Todavia, para que se possa falar em acesso efetivo à justiça e tutela jurisdicional que possa produzir efeitos eficientes é preciso atentar-se ao problema do decurso temporal que é inerente ao processo e por vezes afeta diretamente a necessária proteção ao direito pleiteado.

Por vezes o tempo é mais antagônico ao interesse das partes,      que as próprias partes, que essencialmente o devem ser. Por isso mesmo, pensou o legislador em medidas que venham a dirimir esta adversidade processual, com vistas na promessa constitucional de justo processo:

“É nesse quadro que se situam as disposições com as quais a lei institui instrumentos destinados a neutralizar os males do tempo, aludindo a este como o tempo-inimigo. O fundamento mais elevado dessas disposições e da sistemática das medidas urgentesno direito processual é a promessa constitucional de tutela jurisdicional, a qual de desdobra no trinômio adequação-tempestividade-efetividade” (CINTRA; GRINOVER; DINAMARCO, 2015, p.364).

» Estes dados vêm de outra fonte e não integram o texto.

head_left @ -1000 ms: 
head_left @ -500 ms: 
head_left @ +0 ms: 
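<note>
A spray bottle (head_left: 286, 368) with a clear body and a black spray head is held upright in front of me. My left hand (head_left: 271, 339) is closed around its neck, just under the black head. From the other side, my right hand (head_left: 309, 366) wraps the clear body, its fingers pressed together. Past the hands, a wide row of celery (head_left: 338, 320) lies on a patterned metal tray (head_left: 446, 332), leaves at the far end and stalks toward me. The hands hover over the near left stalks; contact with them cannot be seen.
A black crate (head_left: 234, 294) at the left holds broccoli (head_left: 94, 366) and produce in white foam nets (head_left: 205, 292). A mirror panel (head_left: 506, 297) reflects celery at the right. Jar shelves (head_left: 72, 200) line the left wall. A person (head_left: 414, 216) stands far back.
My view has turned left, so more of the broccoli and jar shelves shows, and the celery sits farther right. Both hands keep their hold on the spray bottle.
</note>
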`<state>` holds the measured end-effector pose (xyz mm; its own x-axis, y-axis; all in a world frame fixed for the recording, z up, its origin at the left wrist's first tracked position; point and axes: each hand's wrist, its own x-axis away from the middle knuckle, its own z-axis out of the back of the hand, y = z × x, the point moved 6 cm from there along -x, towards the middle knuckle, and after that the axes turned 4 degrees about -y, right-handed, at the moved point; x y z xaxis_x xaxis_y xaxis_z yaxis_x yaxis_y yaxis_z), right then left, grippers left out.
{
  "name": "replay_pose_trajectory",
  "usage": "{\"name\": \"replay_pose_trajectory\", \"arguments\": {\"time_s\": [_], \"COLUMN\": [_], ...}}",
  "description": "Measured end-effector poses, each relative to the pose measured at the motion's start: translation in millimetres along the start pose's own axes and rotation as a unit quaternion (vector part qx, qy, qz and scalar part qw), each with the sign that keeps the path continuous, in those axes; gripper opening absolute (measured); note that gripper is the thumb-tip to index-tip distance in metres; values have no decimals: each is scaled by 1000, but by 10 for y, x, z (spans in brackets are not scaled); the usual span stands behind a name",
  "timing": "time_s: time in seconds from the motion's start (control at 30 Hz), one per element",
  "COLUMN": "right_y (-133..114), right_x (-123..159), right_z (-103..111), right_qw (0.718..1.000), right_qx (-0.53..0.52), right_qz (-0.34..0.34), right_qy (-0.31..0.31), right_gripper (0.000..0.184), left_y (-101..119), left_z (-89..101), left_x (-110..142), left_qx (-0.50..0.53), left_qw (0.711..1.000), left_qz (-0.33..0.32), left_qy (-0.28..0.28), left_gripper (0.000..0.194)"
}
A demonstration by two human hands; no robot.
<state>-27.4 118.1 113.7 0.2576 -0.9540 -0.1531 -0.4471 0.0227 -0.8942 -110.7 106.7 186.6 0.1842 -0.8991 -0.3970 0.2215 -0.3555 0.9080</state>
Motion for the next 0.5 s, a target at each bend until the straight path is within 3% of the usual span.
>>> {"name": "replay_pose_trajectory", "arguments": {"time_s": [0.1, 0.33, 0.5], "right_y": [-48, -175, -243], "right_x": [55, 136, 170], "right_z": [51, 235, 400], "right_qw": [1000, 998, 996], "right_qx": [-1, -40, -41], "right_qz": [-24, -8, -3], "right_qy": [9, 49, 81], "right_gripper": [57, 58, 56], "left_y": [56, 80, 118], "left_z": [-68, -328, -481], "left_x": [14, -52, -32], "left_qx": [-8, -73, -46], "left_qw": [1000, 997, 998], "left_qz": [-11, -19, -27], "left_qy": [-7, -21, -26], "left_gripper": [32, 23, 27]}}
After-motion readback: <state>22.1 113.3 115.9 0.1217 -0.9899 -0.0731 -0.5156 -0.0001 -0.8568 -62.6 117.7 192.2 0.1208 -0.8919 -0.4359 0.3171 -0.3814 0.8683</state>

A promessa constitucional, de que fazem alusão os doutrinadores citados, está esculpida no art. 5º, inciso XXXV da Constituição Federal, que diz:

“Art. 5º Todos são iguais perante a lei, sem distinção de qualquer natureza, garantindo-se aos brasileiros e aos estrangeiros residentes no País a inviolabilidade do direito à vida, à liberdade, à igualdade, à segurança e à propriedade, nos termos seguintes:[…]

XXXV – a lei não excluirá da apreciação do Poder Judiciário lesão ou ameaça a direito.”

Ainda há que se falar que este acesso não pode se dar de modo inútil, tardio e inefetivo, como aludido pelos doutrinadoresé preciso que o acesso seja conjugado com o trinômio adequação-tempestividade-efetividade.

A depender dos contornos presentes no caso concreto é possível vislumbrar o atendimento jurisdicional apenas ao termino da lide, sendo esta, mesmo nesta circunstancia tempestiva e efetiva. Quando isto for possível, sem prejuízos suportados pelas partes, diz-se ser a tutela definitiva, uma vez que esta se dará apenas ao termino da lide e ainda assim, apta a produção de seus necessários efeitos.

Segundo Didier Jr (2015, p.561):

“A tutela definitiva é aquela obtida com base em cognição exauriente, com profundo debate acerca do objeto da decisão, garantindo-se o devido processo legal, o contraditório e a ampla defesa. É predisposta a produzir resultados imutáveis, cristalizados pela coisa julgada. É espécie de tutela que prestigia, sobretudo, a segurança jurídica”.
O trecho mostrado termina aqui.